Could you output the whole listing exactly as it stands, minus any images?

_DATA BLOCK_
Content starts
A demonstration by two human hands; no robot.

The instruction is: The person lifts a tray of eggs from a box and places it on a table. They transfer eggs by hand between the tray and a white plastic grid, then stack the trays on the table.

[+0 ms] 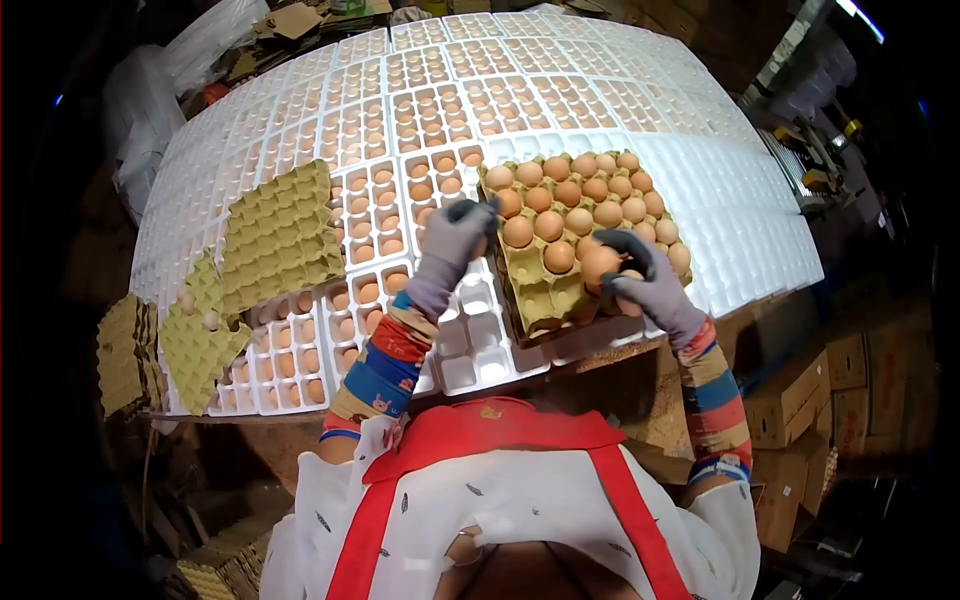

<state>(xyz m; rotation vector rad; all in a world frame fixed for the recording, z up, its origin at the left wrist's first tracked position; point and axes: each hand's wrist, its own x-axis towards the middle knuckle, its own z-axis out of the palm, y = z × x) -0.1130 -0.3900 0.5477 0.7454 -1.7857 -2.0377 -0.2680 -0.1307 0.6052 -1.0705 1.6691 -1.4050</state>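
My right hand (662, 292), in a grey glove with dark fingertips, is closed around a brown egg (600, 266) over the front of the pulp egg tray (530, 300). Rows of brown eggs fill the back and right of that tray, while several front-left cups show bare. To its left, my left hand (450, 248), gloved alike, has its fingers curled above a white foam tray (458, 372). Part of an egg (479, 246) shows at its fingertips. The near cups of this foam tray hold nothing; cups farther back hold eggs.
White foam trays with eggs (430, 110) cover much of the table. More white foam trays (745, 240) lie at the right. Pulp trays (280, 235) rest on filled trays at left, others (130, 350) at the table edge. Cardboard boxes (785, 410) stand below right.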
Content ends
_TASK OUTPUT_
A demonstration by two human hands; no robot.

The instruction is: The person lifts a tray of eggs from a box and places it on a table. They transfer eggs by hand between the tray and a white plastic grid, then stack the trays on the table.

[+0 ms] 

<state>(xyz m; rotation vector rad; all in a world frame fixed for the recording, z up, its origin at the left wrist's first tracked position; point and axes: each hand's wrist, its own x-axis towards the middle knuckle, its own z-axis out of the palm, y = z × x) -0.1130 -0.3900 0.5477 0.7454 -1.7857 -2.0377 -0.2680 -0.1307 0.6052 -1.0705 1.6691 -1.4050</state>
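My right hand (662, 292), in a grey glove with dark fingertips, is closed around a brown egg (600, 266) over the front of the pulp egg tray (530, 300). Rows of brown eggs fill the back and right of that tray, while several front-left cups show bare. To its left, my left hand (450, 248), gloved alike, has its fingers curled above a white foam tray (458, 372). Part of an egg (479, 246) shows at its fingertips. The near cups of this foam tray hold nothing; cups farther back hold eggs.
White foam trays with eggs (430, 110) cover much of the table. More white foam trays (745, 240) lie at the right. Pulp trays (280, 235) rest on filled trays at left, others (130, 350) at the table edge. Cardboard boxes (785, 410) stand below right.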

This exercise has now been completed.